Kim Bodin works nights and weekends as a state prison nurse, and she hasn’t had a raise in years.
Now the 54-year-old is watching nervously as Democrats and Republicans talk about changing how state employees can be hired and fired.
“There is a big move in this country to make people who work for government the fall guy for this economy,” said Bodin, a nurse at the Department of Corrections’ Denver Reception and Diagnostic Center. She makes about $37,000 and hasn’t had a raise in four years while her health insurance premiums and retirement contributions have risen.
Some 30,000 Colorado employees like Bodin are waiting to see how Democratic Gov. John Hickenlooper wants to change rules for employees, called the state personnel system. Hickenlooper has talked about making Colorado more competitive and flexible in how it handles human relations.
In his annual address to lawmakers last week, Hickenlooper criticized Colorado’s personnel policies as “antiquated” and said he’d submit a proposal to change them.
“The state constitution is riddled with personnel rules and administrative procedures that are obsolete and should be reformed,” Hickenlooper said.
Hickenlooper hasn’t said what he wants to change. State employees think he may be talking about rules forbidding the hiring of out-of-state residents for certain jobs, or seniority rules that allow senior employees to “bump” newer ones in some cases if a job is eliminated.
Republicans seem eager to reduce what the state spends on its employees, even though only seven states have fewer state employees per capita than Colorado, according to 2011 state budget data compiled by The Associated Press.
“Obviously one of the biggest drivers of our state budget is personnel, so anything we can do to review that is something we should do,” said Republican Sen. Scott Renfroe of Greeley.
Changes wouldn’t be as simple as putting a bill through Colorado’s Legislature. Colorado is one of five states with major human-resources guidelines in its state constitution. That means any change would require a two-thirds vote in the divided Legislature, followed by approval by a majority of voters this fall.
Coloradans have rejected previous attempts to change Progressive Era personnel regulations that require new hires be made “according to merit and fitness.” In 2004, a personnel overhaul supported by former Republican Gov. Bill Owens was defeated by more than 60 percent of voters.
Scott Wasserman, executive director of a union that represents thousands of the types of employees Hickenlooper is talking about, said he isn’t ready to reject Hickenlooper’s proposals outright.
But Wasserman said that state employees need a broad revision of personnel rules, especially 1990s-era “pay for performance” standards that resulted in few getting raises, even in cases where employees had stellar reviews.
Wasserman argued that state employees also want to make sure politicians know what they risk if the constitution’s protections go away. For example, he said, state employees are ineligible for severance pay, and they see the “bump” rule as a needed protection for workers in their 50s who otherwise would get axed in favor of younger, cheaper employees.
“I don’t think we’re asking for the moon here. We’re asking for reasonable steps at reform that include employees in the conversation,” Wasserman said.
The governor says he’s still in talks with unions about what changes he’ll suggest.

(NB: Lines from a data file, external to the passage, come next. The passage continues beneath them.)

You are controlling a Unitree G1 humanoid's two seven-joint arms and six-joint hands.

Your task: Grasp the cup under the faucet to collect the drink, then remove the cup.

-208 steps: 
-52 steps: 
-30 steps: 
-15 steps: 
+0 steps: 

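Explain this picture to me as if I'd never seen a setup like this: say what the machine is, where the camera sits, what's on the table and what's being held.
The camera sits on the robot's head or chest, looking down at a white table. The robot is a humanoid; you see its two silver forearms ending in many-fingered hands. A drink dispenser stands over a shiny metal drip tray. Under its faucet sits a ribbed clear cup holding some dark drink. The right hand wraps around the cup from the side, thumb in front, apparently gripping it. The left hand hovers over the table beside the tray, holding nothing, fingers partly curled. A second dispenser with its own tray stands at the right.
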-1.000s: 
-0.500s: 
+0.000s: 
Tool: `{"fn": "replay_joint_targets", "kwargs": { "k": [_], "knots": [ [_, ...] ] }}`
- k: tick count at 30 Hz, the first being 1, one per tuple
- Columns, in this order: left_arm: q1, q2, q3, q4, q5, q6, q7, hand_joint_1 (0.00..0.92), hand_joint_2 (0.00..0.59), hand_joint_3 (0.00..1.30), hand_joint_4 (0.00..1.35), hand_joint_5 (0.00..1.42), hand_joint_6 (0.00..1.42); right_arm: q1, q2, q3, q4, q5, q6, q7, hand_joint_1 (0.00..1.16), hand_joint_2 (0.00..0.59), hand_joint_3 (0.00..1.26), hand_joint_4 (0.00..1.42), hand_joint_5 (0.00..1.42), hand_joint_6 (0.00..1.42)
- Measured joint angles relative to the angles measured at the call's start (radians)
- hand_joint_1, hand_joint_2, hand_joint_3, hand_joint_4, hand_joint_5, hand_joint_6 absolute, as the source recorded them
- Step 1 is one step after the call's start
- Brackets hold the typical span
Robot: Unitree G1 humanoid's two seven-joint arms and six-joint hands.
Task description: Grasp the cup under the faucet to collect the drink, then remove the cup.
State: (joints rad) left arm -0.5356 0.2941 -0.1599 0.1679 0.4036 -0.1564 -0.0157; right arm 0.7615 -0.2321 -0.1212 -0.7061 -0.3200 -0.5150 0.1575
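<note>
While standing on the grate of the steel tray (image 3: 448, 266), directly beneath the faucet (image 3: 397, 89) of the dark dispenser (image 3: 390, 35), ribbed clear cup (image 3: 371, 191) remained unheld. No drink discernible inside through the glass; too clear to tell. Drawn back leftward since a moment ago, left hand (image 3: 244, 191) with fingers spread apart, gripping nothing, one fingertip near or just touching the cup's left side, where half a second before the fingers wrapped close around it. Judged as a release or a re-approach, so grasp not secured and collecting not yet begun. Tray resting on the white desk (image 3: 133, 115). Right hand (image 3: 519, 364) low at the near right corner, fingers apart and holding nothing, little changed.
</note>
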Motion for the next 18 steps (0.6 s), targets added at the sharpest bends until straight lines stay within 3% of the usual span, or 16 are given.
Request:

Hickenlooper’s not alone. Leslie Scott, executive director of the Kentucky-based National Association of State Personnel Executives, said other states are looking for efficiencies by tackling their human relations policies. She was generally supportive of the effort in Colorado.
“The state of the economy has forced states to look at changes to their systems, whether it’s adding more flexibility, looking at benefits, pensions, things like that,” Scott said.
Hickenlooper is making an effort to avoid divisive labor battles that sparked mobs of protesters in Ohio and Wisconsin, where Republican governors sought to undo employee protections and collective bargaining rights. Wasserman said Hickenlooper seems willing to compromise with state employees.
“We’ll be much easier to work with on the personnel agenda if it’s a two-way street,” Wasserman said.
The uncertainty is deeply troublesome to 64-year-old Rita Uhler, a 12-year employee who teaches decision-making skills at the Sterling Correctional Facility in northeast Colorado. Uhler said she hopes lawmakers think beyond immediate savings if they change constitutional employee regulations.
“You change the constitution, it changes a lot of stuff permanently,” Uhler said. “I’d hate to see them throw away the few protections a state employee has.”